Understand what YAML is, how it works, and why it has become essential in modern software development.

Welcome to the YAML learning journey

Welcome! This course is an interactive version of my best-selling book — Introduction to YAML: Demystifying YAML Data Serialization. Whether you’re configuring Docker containers, setting up CI/CD pipelines, or managing Kubernetes clusters, YAML skills will be very crucial.

Let’s begin by answering the most fundamental question: What is YAML?

What is YAML?

YAML stands for YAML Ain’t Markup Language (pronounced like “camel”).

Originally, it stood for Yet Another Markup Language. It was later changed to emphasize that the language is intended for data and not documents.

Key characteristics of YAML

  • A straightforward, text-based format for exchanging data between people and computers.

  • Not a programming language. It is mainly used for storing configuration information. It stores data, not executable commands or instructions.

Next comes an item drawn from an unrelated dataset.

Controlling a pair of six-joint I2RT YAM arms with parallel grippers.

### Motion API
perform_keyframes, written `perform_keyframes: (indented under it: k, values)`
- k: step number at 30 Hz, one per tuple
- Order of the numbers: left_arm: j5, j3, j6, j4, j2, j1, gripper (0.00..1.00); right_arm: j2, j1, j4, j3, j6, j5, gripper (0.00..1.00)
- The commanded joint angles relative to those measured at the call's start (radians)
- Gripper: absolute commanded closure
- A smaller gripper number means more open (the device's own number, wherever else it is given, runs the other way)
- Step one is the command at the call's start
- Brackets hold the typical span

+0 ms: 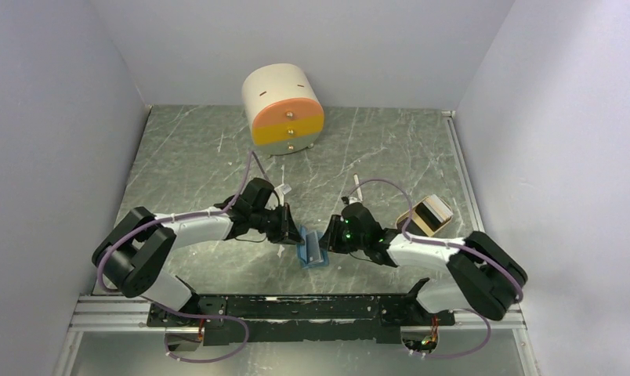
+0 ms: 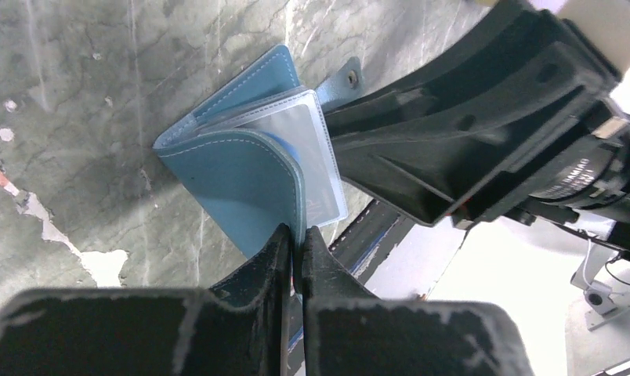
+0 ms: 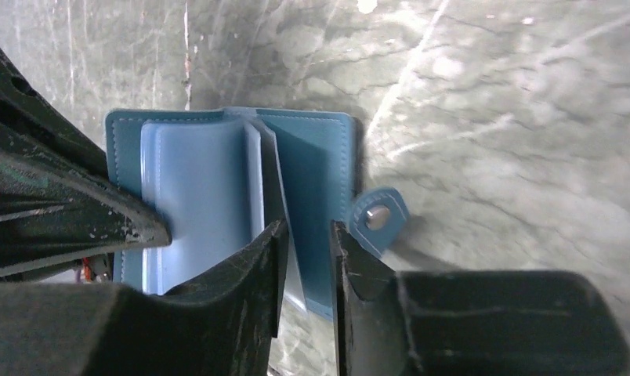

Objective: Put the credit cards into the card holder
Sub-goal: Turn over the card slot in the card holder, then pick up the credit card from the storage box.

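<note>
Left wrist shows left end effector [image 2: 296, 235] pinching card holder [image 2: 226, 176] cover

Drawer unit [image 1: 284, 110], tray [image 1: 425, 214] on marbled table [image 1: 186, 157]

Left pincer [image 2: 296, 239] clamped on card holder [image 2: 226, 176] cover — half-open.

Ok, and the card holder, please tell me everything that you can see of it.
The card holder is a small teal-blue folding wallet, leather-like with pale stitching, clear plastic sleeves inside and a snap tab on one cover. It is half open like a book, low over the grey marbled table, between the two arms. The left tool pinches one cover's edge; the right tool straddles the other cover, grip unclear.
</note>
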Motion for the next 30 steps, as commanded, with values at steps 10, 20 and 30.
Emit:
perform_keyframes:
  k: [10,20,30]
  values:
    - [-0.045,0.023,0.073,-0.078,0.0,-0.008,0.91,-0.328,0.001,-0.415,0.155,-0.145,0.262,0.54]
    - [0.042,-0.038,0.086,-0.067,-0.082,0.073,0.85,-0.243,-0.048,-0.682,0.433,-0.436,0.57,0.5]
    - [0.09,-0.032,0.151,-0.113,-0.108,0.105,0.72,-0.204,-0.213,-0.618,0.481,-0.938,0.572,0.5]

  • Human-readable. It is designed to be easy for humans to read and write.

  • Data serialization language similar to XML or JSON. However, it is much more concise.

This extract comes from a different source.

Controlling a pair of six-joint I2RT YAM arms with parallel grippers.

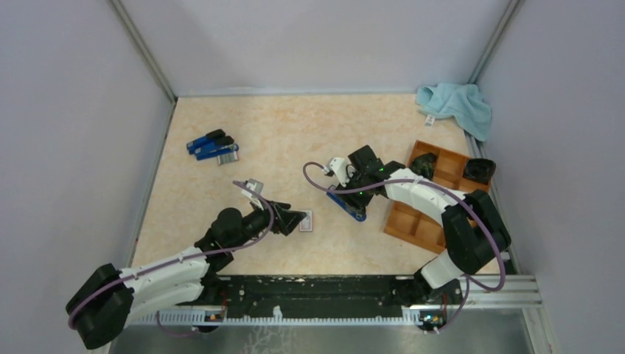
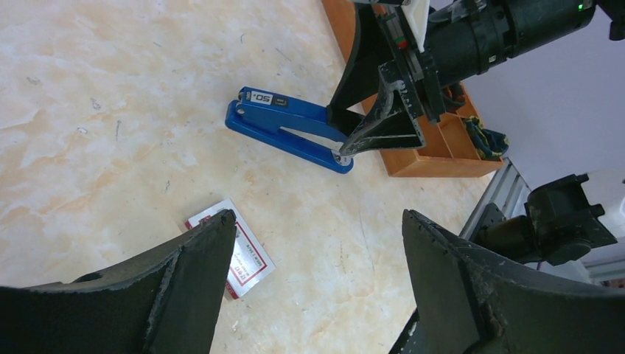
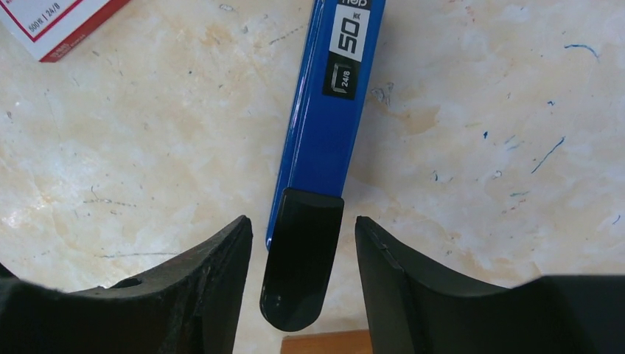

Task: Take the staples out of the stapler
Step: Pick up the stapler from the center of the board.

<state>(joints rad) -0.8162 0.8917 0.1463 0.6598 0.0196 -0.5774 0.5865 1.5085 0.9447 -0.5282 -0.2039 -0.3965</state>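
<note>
Right wrist shows my right gripper (image 3: 302, 225) unclenched astride the stapler (image 3: 324, 125), where an off-centre squeeze could skid it away.

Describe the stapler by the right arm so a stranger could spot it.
Find the orange tray on the right. Just left of it lies a lone blue stapler, its black end between the right fingers; the other staplers cluster far left.

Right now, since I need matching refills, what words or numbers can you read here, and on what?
"50": white label on the blue stapler.
"24/8": black label beside it, same stapler.
"24/8": small white box, after a figure like "500"; its other print is too blurred.
Word cut off above "50": unreadable.
</note>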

What is data serialization?

In case you are wondering what data serialization is, here is the definition.

Data serialization is the process of converting data objects, or object states present in complex data structures, into a stream of bytes for storage, transfer, and distribution in a form that can allow recovery of their original structure.

Where is YAML used?

  • YAML can represent any data structure that can be represented using either XML or JSON format.

  • YAML can store and manage any textual data in Unicode format, like configuration or log files. This makes it software and hardware platform independent for storing, transporting, and sharing data. It is essential to understand this format because any changes to configuration files can cause your application to work incorrectly.

YAML is used in configuration files, log files, object persistence, caching, and messaging (sending information across various software components or applications).

Before we go further, let’s clarify a few important terms:

Messaging is sending information across various software components or applications.

Persistence is the process of preserving the state of an object longer than the lifespan or duration of the process of creating the object. This is achieved by storing the object’s state in non-volatile memory, such as a hard disk, rather than volatile memory, such as RAM.

Caching is a technique of storing a copy of a repeatedly requested resource and serving it back from the copy itself instead of from the remote server. This makes the application more responsive.

Benefits of YAML

YAML gained widespread adoption because of the following benefits:

  • Easy to implement and use - It is easy to implement and use.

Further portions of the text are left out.